### [EXERCISE]
Locate all lines in the data below that hold "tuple" and show them.

### [LISTED ENTRIES]

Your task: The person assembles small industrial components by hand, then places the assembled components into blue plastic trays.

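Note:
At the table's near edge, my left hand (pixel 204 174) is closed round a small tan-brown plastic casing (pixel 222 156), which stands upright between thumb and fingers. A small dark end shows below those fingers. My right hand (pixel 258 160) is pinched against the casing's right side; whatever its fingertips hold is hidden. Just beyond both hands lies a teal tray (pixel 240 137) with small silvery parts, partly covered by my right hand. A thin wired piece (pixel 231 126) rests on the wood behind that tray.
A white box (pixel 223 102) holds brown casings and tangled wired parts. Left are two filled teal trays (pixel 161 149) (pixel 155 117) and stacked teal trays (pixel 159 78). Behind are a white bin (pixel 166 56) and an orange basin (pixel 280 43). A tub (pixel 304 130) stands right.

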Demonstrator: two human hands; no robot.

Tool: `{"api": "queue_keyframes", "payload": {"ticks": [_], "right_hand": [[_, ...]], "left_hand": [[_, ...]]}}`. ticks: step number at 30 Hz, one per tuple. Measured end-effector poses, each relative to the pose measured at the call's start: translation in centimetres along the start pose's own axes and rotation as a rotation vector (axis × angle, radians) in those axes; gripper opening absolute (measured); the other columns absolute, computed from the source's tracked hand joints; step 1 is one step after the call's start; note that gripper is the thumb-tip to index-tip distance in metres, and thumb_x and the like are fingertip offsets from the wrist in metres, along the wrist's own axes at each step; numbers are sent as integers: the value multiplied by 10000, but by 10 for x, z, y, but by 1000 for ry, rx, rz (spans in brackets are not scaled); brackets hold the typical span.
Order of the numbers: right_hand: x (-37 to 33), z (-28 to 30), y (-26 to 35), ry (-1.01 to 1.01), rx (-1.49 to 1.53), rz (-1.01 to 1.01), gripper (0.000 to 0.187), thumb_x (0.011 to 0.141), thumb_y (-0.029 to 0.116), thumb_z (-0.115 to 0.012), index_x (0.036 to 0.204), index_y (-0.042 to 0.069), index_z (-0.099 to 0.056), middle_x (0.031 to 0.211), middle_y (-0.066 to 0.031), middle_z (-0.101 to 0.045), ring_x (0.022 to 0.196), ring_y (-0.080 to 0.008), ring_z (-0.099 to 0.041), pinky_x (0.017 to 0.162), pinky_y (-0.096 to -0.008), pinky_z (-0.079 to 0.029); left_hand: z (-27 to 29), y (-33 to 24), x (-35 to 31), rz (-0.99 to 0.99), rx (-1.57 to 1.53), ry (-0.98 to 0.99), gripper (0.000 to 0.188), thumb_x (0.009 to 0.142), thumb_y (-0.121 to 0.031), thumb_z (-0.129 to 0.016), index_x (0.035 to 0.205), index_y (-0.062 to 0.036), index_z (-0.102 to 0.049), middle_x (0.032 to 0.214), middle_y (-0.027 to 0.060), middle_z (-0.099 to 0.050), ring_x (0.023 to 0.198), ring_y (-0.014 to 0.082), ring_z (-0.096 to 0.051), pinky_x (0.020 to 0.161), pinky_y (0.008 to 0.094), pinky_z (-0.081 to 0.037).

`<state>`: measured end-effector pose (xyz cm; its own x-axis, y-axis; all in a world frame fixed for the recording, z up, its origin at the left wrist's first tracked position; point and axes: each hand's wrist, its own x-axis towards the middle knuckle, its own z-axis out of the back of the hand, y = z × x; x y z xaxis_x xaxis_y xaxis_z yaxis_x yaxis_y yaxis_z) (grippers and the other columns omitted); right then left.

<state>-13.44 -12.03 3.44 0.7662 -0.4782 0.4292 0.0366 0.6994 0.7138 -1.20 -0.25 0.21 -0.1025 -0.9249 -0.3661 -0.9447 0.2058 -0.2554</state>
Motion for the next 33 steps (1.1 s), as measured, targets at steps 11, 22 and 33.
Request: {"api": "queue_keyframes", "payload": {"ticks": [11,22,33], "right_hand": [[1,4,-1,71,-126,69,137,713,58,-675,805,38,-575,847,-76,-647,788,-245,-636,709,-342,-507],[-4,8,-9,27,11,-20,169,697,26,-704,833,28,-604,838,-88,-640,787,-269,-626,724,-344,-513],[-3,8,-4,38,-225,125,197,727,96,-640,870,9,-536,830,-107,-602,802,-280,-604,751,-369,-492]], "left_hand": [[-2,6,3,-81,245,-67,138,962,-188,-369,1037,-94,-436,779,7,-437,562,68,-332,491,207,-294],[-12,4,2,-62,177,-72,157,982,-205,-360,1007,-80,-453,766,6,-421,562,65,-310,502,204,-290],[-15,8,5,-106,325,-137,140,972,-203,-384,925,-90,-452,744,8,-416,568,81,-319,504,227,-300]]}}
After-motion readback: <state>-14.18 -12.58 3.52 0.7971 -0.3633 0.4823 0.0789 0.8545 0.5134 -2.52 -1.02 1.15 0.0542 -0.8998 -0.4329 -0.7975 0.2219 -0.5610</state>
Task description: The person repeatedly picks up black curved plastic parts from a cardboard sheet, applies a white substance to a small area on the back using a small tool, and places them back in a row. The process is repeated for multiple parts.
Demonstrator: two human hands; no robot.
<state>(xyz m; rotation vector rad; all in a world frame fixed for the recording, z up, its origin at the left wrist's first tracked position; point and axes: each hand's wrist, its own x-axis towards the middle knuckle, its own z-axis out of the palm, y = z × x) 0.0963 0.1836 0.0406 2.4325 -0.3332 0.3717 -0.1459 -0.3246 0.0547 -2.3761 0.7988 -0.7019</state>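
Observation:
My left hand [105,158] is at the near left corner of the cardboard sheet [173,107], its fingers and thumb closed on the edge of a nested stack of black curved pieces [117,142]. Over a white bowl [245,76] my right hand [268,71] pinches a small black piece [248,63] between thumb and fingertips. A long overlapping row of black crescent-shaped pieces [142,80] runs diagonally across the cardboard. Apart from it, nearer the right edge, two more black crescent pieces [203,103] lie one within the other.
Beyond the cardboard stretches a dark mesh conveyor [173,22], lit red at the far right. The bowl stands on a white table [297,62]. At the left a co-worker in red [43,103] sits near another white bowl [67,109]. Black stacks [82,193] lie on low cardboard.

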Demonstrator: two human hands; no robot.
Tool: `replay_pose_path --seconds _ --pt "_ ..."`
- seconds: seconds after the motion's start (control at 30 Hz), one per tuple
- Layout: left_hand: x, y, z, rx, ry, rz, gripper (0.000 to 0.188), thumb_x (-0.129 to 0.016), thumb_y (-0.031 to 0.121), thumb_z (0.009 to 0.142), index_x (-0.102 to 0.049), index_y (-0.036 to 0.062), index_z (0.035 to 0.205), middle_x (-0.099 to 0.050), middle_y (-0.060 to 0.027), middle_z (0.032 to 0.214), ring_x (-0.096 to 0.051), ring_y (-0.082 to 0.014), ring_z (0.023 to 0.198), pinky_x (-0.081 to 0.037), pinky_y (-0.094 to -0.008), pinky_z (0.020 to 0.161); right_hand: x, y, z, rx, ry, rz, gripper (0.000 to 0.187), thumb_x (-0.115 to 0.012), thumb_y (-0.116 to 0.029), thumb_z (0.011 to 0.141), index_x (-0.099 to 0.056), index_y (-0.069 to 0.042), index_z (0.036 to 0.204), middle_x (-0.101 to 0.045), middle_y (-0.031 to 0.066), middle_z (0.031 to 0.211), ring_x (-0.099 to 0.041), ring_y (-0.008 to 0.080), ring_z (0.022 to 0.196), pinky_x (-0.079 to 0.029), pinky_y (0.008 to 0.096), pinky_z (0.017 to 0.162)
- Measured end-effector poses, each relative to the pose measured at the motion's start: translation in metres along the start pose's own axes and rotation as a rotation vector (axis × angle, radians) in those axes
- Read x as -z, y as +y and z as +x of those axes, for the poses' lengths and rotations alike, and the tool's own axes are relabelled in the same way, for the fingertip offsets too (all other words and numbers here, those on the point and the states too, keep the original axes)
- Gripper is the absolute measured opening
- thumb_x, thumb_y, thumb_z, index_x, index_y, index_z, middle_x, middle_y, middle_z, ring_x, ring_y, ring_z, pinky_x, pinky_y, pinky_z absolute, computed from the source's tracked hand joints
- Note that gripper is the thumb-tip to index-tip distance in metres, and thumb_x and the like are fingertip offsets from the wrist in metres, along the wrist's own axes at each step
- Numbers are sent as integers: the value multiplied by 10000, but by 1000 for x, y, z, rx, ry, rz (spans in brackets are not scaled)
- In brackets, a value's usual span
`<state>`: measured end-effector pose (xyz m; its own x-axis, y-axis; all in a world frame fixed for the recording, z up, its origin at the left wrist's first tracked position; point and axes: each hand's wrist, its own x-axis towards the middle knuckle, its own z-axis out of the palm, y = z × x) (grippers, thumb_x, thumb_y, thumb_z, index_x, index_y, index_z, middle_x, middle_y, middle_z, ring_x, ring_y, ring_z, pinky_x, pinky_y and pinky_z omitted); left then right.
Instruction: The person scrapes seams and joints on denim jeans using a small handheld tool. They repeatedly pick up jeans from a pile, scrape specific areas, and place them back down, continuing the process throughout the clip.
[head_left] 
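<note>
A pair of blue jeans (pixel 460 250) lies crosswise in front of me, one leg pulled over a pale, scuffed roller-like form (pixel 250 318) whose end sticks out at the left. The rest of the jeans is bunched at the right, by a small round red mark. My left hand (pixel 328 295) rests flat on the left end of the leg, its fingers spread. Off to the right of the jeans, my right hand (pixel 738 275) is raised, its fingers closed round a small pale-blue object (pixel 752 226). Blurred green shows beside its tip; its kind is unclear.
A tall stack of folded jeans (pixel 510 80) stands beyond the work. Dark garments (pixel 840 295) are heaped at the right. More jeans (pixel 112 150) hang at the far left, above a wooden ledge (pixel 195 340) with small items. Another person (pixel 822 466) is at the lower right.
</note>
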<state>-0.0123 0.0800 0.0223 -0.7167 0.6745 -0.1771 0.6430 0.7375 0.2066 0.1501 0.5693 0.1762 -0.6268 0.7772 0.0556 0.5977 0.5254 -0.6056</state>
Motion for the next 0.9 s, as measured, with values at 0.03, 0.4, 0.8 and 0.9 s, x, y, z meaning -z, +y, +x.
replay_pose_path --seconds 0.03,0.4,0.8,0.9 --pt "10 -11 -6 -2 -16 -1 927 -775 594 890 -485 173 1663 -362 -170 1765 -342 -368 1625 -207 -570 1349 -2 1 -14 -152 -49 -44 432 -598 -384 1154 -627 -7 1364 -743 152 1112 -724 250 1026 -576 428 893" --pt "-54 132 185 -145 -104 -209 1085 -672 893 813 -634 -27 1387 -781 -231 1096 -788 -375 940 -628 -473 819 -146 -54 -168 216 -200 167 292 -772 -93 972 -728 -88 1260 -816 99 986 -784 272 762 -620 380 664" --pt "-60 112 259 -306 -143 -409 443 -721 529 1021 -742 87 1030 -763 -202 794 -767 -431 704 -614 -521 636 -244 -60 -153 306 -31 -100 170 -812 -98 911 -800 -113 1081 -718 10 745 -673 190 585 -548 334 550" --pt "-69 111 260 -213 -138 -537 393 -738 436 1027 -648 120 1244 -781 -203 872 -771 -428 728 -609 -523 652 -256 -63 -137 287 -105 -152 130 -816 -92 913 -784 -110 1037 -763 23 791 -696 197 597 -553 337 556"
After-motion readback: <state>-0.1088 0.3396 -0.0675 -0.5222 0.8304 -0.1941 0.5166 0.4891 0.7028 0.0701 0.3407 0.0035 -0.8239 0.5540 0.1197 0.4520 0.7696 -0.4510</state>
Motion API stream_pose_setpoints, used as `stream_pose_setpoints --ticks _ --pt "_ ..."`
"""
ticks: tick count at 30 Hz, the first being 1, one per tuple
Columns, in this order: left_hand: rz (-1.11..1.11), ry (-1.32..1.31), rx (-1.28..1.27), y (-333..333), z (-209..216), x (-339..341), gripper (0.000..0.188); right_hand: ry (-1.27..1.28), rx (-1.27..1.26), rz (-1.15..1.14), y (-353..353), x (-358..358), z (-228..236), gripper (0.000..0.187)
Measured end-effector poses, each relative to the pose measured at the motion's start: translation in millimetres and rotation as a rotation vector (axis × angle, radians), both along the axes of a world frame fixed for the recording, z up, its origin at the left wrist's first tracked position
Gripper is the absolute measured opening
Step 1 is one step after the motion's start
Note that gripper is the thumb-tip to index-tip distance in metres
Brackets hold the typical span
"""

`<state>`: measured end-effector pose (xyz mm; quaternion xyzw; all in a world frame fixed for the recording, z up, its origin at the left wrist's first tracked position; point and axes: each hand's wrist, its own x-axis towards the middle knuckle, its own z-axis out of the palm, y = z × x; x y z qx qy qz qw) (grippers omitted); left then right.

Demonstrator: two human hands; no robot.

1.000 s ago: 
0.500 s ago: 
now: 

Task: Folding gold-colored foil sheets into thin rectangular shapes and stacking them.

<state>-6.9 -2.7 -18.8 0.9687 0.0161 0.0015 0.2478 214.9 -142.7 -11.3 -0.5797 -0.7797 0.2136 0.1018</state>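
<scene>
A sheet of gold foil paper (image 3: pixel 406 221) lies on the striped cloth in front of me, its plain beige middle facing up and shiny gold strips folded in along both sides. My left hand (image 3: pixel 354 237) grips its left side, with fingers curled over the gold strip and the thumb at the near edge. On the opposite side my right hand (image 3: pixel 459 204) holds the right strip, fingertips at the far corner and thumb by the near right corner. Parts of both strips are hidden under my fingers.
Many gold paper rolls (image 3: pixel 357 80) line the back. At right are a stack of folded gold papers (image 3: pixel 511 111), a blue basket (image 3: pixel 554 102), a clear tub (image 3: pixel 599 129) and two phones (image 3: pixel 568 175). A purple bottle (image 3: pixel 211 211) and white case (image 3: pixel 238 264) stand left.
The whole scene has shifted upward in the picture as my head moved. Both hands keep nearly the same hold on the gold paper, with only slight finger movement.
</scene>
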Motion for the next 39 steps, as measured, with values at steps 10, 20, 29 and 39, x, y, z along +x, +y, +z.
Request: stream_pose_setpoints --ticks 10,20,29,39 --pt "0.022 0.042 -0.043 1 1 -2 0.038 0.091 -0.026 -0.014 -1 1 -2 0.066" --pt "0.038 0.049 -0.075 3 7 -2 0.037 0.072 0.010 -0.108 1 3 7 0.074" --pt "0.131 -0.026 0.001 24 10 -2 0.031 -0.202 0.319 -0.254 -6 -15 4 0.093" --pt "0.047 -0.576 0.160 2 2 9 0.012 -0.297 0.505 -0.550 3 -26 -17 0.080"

### [RESULT OF THE TASK]
Tool: `{"api": "queue_keyframes", "payload": {"ticks": [_], "right_hand": [[_, ...]], "left_hand": [[_, ...]]}}`. ticks: step number at 30 Hz, one per tuple. Measured end-effector poses, each relative to the pose measured at the call's start: translation in centimetres along the start pose's own axes and rotation as a rotation vector (axis × angle, radians) in those axes; gripper opening absolute (measured); the other columns absolute, computed from the source's tracked hand joints; step 1 is one step after the call's start; note that gripper is the thumb-tip to index-tip distance in metres, and thumb_x and the like are fingertip offsets from the wrist in metres, along the wrist's own axes at each step; numbers are sent as integers: the value multiplied by 10000, but by 10 for x, z, y, but by 1000 for ry, rx, rz (spans in brackets are not scaled); brackets hold the typical span.
- seconds: seconds after the motion's start (control at 30 Hz), one per tuple
ticks: tick count at 30 Hz, the first being 1, one per tuple

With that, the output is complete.